## PROBLEM DETAILS:
Keyword search on "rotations": report each line of the records that contains it.

## DATA SUPPLIED:
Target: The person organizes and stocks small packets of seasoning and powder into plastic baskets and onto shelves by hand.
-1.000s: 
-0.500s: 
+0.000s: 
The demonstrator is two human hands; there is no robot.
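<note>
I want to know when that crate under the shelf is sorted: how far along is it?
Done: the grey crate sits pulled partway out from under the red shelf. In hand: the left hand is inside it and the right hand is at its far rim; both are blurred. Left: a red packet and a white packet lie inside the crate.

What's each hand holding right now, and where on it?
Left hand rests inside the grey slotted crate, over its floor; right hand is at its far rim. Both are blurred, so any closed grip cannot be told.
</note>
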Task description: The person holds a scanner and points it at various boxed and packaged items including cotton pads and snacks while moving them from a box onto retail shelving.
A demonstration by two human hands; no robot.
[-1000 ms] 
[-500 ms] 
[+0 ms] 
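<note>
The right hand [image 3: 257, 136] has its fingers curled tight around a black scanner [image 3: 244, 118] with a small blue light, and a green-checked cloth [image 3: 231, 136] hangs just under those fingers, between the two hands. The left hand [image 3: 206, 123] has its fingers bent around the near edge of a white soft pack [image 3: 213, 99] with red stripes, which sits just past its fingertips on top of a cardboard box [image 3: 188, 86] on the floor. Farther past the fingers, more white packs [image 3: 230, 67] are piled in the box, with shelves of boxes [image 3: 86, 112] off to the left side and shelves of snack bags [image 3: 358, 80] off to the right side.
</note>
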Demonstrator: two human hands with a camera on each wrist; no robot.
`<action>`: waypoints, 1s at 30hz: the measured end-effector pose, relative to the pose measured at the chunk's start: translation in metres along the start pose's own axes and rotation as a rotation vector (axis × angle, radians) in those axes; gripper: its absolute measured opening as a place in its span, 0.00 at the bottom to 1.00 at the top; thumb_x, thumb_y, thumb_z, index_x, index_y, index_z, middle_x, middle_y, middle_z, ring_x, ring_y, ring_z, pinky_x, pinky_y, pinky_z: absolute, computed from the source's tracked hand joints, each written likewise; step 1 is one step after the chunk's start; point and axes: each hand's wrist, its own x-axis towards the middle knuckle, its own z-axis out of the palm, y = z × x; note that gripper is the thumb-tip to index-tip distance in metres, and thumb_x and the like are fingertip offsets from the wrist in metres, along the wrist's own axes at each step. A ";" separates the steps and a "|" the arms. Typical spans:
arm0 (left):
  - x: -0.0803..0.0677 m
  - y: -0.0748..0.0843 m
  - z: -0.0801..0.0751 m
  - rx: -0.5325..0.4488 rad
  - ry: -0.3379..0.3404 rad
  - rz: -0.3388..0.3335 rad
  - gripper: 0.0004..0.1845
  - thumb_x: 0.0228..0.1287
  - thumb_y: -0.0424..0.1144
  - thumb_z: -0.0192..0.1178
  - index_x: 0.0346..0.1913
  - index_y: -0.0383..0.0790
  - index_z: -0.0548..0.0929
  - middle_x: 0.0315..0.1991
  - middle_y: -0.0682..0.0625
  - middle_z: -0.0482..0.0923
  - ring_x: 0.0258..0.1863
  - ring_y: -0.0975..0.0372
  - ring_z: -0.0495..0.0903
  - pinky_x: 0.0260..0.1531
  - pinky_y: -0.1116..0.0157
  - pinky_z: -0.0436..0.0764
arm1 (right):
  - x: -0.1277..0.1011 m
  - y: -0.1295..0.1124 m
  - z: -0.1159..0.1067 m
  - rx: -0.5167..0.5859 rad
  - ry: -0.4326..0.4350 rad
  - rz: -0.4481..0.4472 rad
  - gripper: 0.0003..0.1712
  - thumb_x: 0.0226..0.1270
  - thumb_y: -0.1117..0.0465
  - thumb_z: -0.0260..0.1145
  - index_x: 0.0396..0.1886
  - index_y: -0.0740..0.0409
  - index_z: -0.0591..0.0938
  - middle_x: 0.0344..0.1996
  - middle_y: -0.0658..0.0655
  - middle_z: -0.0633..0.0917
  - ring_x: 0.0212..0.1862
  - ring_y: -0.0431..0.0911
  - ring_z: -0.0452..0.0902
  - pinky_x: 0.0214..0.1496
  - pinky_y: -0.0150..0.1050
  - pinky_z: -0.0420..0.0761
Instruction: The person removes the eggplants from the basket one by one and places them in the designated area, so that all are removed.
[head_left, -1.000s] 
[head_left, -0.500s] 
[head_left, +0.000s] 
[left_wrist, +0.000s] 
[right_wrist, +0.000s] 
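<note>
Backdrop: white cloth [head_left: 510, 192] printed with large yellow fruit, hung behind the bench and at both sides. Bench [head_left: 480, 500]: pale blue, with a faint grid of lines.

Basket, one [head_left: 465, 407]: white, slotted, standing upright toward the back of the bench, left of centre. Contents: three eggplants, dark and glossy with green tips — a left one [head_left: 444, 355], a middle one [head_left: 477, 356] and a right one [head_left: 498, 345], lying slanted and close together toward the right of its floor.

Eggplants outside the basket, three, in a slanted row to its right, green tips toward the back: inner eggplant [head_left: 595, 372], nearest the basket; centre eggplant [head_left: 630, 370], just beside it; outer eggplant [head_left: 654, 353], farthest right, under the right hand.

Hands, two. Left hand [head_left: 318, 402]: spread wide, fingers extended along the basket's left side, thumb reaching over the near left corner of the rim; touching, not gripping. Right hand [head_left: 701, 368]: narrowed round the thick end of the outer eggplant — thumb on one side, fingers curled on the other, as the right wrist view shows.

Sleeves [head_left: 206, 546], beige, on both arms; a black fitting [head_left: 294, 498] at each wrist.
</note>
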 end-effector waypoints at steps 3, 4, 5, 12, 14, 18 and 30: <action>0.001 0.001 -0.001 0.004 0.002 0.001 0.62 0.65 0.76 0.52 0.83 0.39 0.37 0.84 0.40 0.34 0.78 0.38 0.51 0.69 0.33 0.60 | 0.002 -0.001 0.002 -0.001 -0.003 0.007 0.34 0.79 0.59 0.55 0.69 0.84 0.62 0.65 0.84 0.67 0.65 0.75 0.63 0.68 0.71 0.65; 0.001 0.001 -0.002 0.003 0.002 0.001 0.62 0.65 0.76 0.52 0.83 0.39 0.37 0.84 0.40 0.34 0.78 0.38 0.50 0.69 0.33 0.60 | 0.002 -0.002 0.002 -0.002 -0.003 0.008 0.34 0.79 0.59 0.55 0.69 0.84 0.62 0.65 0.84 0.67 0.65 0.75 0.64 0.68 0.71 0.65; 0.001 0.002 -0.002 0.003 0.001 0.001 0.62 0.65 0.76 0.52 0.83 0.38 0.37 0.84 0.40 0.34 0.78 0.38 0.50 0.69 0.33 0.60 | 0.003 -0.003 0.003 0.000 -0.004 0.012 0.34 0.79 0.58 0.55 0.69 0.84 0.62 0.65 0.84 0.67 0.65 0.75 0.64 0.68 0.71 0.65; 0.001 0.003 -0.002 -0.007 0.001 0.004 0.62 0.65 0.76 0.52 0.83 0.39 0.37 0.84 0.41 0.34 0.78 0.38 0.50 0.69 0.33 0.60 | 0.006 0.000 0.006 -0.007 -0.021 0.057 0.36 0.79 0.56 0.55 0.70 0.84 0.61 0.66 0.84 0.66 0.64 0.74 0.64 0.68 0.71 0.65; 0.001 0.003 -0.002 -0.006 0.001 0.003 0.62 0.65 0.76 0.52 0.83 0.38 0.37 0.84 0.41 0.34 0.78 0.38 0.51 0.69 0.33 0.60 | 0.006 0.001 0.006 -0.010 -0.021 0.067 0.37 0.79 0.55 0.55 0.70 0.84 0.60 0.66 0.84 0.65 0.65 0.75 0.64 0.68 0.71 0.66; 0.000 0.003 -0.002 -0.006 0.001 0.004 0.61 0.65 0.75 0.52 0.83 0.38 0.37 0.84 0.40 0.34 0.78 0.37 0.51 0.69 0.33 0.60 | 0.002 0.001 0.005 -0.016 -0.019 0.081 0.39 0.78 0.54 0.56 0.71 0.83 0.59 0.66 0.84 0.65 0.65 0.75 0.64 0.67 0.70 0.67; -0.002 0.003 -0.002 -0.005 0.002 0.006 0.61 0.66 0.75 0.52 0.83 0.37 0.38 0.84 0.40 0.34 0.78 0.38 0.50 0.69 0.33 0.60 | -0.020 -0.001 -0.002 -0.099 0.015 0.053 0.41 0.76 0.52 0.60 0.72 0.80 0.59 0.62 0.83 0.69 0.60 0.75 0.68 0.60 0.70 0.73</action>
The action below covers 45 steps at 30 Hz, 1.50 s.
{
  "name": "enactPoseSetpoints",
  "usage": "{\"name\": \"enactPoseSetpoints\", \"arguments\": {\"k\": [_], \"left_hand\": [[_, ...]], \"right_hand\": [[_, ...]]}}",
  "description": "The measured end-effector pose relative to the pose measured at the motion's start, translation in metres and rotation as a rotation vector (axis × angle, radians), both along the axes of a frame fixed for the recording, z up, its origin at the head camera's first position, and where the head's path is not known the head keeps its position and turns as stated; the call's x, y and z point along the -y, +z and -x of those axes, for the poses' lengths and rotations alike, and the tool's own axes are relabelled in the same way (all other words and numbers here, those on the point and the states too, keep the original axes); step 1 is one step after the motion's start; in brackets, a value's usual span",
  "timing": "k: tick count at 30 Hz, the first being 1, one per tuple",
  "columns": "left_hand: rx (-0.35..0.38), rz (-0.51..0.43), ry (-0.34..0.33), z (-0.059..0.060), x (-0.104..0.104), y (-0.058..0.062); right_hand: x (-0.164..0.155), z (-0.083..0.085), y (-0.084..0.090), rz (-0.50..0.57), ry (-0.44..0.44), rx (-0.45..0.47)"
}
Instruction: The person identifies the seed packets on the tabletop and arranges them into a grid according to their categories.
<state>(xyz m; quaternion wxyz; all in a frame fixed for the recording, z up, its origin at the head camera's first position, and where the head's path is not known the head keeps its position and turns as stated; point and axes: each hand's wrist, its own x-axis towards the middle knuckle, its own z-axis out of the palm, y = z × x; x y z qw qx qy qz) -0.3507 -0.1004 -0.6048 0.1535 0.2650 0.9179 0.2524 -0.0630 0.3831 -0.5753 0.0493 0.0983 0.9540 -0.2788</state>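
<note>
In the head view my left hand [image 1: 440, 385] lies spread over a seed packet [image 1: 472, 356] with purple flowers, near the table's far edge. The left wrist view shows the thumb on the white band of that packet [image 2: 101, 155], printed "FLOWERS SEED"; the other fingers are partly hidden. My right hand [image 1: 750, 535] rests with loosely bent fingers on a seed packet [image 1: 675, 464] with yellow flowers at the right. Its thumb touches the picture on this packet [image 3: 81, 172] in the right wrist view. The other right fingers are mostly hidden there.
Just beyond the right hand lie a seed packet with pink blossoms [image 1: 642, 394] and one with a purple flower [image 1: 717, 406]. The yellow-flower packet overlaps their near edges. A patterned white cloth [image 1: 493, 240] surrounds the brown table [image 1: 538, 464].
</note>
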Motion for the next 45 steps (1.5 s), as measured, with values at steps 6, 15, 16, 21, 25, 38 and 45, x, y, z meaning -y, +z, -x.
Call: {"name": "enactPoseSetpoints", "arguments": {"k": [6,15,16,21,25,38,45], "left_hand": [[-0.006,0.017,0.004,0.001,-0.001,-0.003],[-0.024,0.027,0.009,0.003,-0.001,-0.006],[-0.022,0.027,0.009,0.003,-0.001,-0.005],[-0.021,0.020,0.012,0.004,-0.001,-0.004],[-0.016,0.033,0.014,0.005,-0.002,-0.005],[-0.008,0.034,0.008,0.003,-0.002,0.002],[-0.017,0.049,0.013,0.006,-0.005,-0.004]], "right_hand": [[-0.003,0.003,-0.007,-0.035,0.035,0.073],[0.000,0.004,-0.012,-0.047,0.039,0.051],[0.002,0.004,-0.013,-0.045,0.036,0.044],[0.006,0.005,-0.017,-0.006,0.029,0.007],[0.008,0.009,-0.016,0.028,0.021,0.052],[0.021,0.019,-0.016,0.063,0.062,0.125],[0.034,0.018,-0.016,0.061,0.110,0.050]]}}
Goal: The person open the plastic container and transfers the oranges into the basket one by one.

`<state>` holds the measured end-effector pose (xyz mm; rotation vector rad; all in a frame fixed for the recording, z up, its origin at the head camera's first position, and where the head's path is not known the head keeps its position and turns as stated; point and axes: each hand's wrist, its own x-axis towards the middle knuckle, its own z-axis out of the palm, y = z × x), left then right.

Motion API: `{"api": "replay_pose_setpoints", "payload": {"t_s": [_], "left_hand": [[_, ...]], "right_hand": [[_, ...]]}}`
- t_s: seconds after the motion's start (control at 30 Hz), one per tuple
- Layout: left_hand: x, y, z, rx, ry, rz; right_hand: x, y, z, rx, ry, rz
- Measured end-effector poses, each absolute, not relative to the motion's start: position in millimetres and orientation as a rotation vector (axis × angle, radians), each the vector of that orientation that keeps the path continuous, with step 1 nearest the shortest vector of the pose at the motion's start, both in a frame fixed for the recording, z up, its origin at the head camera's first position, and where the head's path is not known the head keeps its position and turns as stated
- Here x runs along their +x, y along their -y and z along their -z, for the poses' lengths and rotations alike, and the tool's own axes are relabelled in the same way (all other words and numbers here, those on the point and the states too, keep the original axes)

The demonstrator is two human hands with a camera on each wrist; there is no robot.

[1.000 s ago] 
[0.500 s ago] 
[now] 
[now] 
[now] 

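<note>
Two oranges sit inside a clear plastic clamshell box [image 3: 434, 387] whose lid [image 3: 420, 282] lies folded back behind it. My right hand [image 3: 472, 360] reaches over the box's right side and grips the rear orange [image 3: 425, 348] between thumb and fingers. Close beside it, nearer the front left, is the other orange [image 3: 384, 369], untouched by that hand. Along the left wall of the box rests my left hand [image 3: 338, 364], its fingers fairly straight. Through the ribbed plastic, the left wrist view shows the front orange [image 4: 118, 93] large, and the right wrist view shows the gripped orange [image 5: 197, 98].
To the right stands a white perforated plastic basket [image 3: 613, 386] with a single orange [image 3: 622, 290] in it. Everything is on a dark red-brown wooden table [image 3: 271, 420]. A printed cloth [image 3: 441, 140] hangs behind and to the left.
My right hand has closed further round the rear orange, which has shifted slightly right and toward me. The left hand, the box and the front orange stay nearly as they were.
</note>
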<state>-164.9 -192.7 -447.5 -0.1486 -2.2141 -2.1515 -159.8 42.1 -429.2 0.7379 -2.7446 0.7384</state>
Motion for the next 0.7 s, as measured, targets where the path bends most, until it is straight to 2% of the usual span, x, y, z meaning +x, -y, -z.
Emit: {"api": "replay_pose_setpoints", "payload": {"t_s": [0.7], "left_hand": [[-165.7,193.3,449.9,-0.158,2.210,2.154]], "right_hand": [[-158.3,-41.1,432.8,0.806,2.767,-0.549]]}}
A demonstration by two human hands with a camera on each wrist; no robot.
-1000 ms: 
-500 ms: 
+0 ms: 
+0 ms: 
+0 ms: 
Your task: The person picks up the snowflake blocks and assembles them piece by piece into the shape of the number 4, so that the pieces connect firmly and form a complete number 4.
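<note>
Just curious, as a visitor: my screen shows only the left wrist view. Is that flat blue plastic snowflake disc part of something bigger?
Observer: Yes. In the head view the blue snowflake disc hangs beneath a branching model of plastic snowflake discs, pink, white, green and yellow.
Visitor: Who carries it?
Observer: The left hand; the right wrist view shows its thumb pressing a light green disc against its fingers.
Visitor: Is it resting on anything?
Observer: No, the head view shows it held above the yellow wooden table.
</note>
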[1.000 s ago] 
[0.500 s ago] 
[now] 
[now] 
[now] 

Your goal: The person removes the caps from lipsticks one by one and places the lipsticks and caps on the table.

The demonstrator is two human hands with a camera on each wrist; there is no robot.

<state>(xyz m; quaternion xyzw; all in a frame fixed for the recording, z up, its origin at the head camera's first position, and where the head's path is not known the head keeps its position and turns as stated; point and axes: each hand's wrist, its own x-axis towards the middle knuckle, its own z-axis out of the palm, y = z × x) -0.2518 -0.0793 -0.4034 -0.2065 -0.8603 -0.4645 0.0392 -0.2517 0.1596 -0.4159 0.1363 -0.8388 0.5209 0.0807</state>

## WRITTEN REPLY:
  "description": "The measured end-effector pose relative to the pose measured at the motion's start, translation in metres and rotation as a rotation vector (axis × angle, radians), both along the axes of a frame fixed for the recording, z up, its origin at the head camera's first position, and where the head's path is not known the head keeps its position and turns as stated; the call's x, y and z point along the -y, +z and -x of those axes, for the poses' lengths and rotations alike, and the tool's own axes are relabelled in the same way (all other words and numbers here, those on the point and the states too, keep the original axes); step 1 is one step after the motion's start; in brackets, a value's usual span",
- Here x runs along their +x, y along their -y and z along their -z, for the poses' lengths and rotations alike, and the tool's own axes are relabelled in the same way (all other words and numbers here, those on the point and the states too, keep the original axes)

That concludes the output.